» **Work task**
Below are records; quote them exactly from the first line through the line that contains "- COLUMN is".

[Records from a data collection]
┌──
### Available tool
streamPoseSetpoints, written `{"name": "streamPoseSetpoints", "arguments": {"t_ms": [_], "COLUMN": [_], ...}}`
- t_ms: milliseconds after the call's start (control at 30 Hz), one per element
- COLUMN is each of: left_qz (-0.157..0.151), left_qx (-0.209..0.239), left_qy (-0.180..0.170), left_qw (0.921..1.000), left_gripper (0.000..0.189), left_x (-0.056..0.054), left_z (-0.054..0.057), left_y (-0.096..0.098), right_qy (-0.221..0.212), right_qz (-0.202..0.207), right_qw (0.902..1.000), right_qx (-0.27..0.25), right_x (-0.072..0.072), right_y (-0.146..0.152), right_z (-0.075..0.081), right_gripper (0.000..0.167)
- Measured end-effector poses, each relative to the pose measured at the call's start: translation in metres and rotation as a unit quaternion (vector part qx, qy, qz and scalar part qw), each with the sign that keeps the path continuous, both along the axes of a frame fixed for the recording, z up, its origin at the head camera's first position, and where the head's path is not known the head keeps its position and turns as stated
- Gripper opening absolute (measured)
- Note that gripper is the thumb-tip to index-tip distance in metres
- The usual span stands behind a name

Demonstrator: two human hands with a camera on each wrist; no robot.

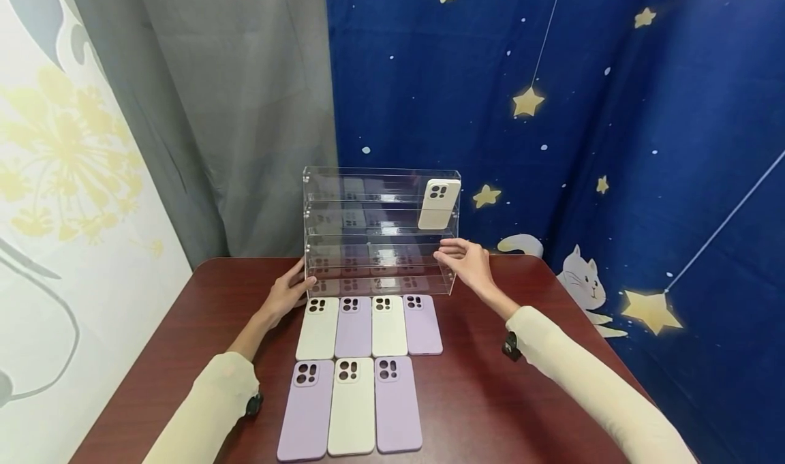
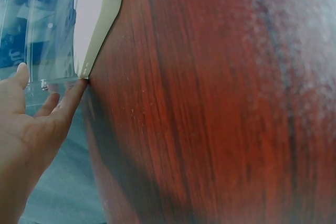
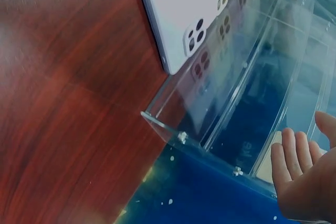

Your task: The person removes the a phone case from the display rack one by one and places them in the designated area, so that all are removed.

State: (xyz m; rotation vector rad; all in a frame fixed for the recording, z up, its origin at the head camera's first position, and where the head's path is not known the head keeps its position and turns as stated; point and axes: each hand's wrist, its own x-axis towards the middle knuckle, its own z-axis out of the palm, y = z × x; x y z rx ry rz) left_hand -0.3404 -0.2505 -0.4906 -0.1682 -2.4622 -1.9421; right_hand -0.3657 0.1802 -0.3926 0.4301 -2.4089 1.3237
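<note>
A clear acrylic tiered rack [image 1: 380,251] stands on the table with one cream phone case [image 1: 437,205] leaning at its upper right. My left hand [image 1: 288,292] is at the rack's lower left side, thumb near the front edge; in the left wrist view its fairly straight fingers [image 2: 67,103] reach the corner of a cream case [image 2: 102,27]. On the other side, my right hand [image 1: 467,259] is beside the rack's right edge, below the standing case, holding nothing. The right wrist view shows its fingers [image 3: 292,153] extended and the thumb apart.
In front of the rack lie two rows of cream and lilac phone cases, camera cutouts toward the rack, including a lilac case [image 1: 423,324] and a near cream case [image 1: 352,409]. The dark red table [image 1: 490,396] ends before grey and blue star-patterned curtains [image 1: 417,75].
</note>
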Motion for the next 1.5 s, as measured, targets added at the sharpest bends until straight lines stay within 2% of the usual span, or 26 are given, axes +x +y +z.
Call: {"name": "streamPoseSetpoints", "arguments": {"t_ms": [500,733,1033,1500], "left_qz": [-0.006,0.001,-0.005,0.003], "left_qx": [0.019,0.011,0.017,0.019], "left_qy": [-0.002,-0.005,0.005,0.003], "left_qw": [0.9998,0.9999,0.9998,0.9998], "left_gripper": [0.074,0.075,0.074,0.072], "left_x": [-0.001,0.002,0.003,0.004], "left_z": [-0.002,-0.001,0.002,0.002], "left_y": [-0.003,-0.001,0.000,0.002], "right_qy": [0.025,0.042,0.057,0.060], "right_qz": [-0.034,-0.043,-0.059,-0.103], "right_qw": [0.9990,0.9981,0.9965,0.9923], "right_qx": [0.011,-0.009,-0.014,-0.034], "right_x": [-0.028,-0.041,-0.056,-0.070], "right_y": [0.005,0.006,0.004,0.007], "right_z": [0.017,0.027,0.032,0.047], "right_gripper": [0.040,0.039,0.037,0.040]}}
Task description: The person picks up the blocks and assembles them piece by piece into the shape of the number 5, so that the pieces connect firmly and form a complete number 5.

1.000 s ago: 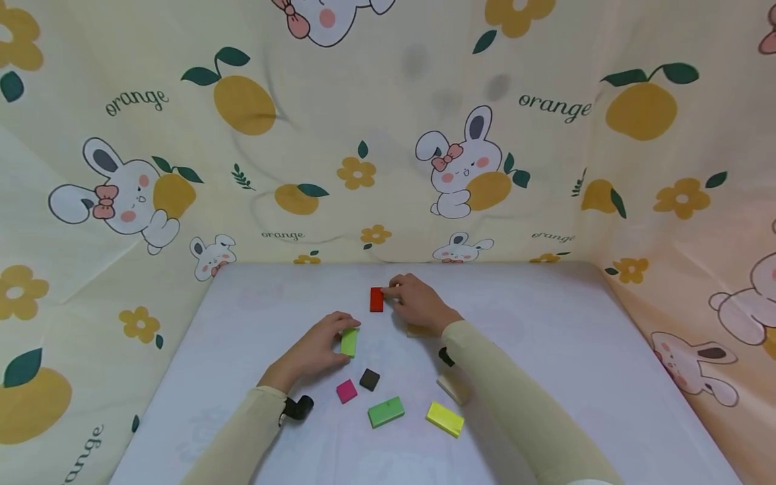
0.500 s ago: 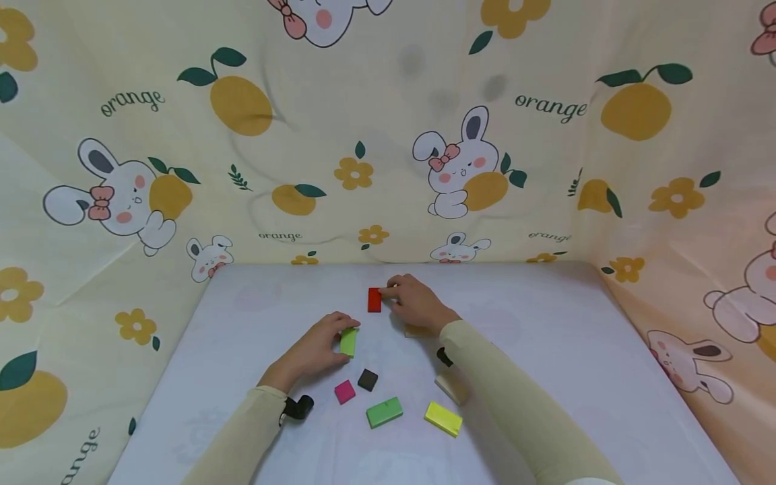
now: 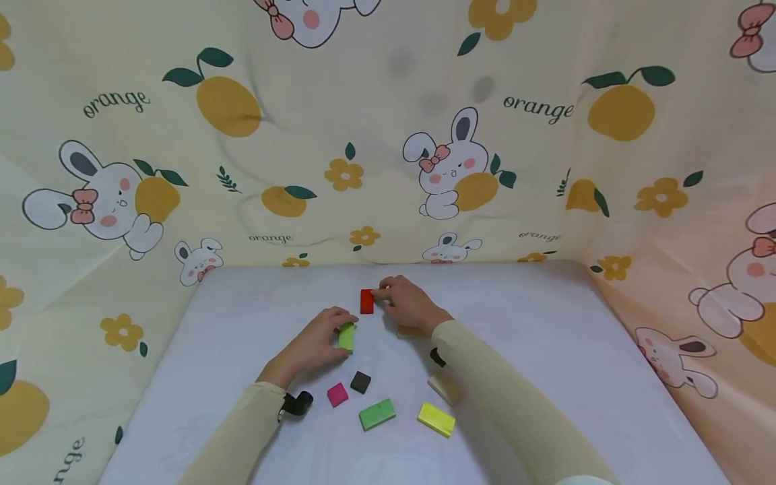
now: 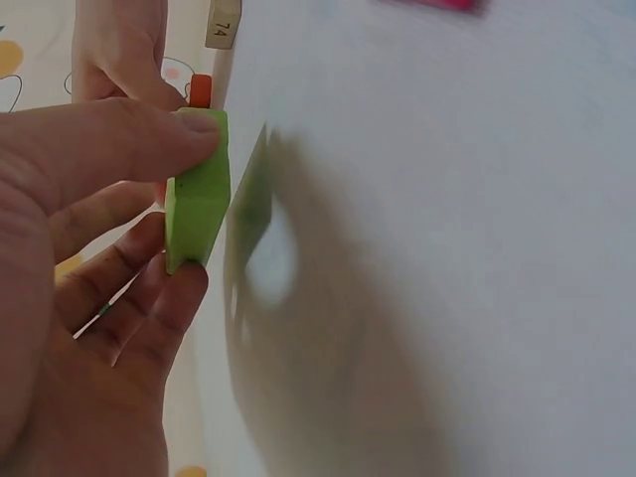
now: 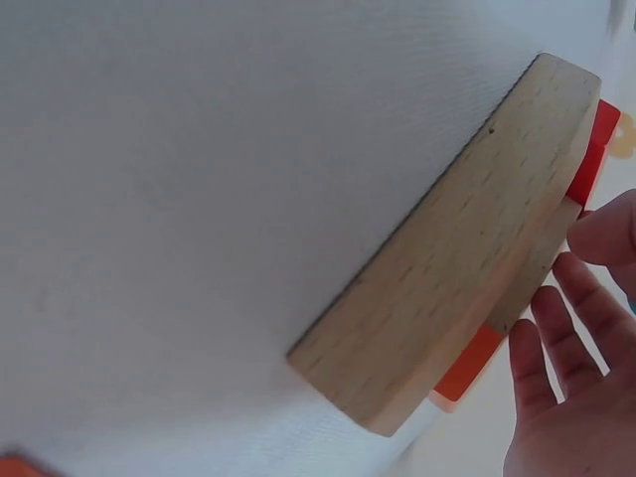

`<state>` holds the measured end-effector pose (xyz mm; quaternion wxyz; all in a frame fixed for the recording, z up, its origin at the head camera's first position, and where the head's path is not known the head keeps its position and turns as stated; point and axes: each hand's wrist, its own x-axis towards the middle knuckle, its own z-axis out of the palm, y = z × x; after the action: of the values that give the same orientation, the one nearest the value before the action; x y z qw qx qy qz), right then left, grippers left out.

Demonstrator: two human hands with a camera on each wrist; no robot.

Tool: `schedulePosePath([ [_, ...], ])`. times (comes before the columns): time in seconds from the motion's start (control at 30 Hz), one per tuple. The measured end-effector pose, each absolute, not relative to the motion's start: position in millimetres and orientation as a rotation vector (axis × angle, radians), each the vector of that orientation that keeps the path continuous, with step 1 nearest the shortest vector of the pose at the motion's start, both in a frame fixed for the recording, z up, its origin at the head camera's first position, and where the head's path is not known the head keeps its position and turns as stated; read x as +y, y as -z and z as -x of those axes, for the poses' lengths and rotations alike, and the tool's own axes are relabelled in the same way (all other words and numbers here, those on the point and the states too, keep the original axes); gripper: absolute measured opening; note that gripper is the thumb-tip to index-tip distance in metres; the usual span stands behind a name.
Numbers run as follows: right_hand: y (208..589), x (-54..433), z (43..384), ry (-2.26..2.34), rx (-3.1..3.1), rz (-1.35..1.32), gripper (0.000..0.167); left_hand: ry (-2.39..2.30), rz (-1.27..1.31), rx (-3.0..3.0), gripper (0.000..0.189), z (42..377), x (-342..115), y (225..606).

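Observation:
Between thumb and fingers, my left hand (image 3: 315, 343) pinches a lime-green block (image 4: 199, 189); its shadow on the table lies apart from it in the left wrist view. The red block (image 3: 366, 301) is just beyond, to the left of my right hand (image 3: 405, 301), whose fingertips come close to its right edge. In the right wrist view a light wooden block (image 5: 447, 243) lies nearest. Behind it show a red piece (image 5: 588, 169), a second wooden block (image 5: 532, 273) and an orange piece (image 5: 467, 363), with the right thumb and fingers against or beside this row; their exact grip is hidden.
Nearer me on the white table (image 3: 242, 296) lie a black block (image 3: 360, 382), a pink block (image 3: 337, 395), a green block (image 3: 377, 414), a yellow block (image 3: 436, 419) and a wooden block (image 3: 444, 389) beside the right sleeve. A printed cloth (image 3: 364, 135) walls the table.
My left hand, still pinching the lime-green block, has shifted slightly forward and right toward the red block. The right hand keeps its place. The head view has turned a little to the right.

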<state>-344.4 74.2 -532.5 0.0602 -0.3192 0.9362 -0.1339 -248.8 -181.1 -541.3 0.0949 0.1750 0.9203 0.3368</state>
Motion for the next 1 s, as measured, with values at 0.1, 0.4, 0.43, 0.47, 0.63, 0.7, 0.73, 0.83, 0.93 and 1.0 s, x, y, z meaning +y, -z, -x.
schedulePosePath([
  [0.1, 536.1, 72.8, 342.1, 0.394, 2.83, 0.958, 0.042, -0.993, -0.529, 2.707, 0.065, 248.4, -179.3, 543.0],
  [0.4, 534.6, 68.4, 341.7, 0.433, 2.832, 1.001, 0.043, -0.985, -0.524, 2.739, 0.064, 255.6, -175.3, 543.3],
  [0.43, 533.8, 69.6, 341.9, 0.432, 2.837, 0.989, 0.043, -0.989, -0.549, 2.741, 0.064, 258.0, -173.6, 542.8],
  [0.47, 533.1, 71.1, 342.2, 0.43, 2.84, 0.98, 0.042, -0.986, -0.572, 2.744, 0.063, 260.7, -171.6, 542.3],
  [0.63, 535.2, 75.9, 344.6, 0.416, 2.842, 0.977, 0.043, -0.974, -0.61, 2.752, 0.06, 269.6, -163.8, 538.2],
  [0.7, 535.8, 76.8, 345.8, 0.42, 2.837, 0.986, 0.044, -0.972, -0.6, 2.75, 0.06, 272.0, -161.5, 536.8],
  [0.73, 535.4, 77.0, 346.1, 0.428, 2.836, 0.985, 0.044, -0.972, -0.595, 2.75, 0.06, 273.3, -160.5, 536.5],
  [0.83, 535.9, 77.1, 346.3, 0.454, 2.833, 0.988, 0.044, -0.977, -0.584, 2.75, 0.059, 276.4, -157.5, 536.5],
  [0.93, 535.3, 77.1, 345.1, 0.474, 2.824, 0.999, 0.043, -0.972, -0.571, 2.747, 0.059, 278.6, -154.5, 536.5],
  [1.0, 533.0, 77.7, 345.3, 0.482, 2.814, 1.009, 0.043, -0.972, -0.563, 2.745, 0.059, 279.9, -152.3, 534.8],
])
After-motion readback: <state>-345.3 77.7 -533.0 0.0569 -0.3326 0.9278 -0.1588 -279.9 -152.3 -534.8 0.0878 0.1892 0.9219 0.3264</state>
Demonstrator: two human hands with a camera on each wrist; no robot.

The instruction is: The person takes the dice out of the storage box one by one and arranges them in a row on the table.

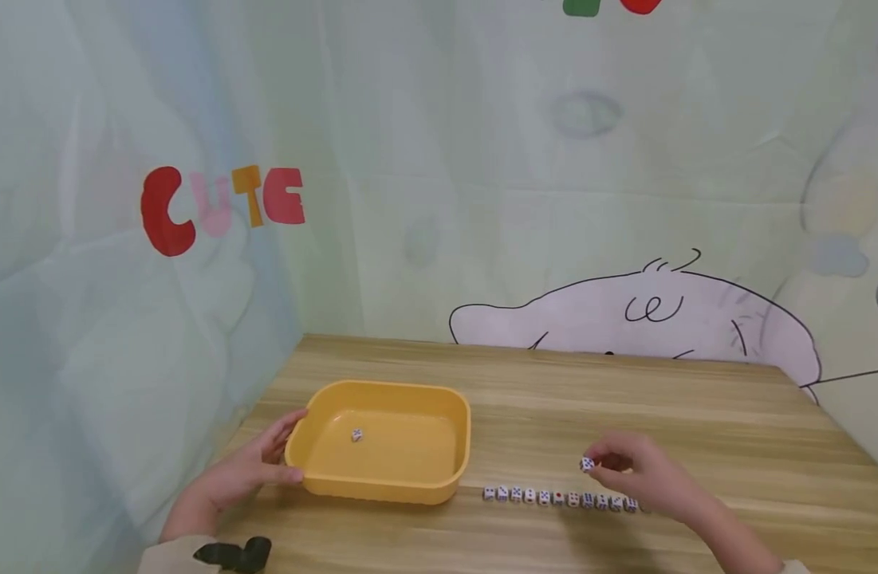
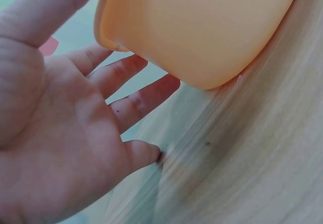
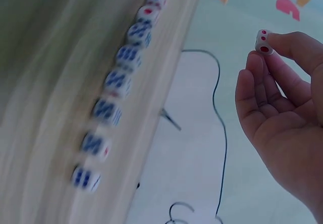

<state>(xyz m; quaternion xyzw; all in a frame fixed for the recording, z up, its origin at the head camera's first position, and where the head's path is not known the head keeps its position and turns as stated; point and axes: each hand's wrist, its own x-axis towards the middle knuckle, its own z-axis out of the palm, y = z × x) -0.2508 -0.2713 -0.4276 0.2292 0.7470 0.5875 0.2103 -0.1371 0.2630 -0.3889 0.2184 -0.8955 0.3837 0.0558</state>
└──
» **Problem solution**
### Available tool
streamPoseSetpoints, written `{"name": "streamPoseSetpoints", "arguments": {"t_ms": [_], "COLUMN": [_], ...}}`
- t_ms: milliseconds after the call's start (control at 30 Hz), one per element
- COLUMN is each of: left_qz (-0.157..0.151), left_qx (-0.209..0.239), left_qy (-0.180..0.170), left_qw (0.921..1.000), left_gripper (0.000..0.189), left_x (-0.056..0.054), left_z (-0.054..0.057), left_y (-0.096..0.098), right_qy (-0.221..0.212), right_qz (-0.202..0.207), right_qw (0.902..1.000), right_qx (-0.27..0.25), right_x (-0.072..0.072), right_y (-0.146..0.152), right_z (-0.075..0.081), right_gripper (0.000..0.167)

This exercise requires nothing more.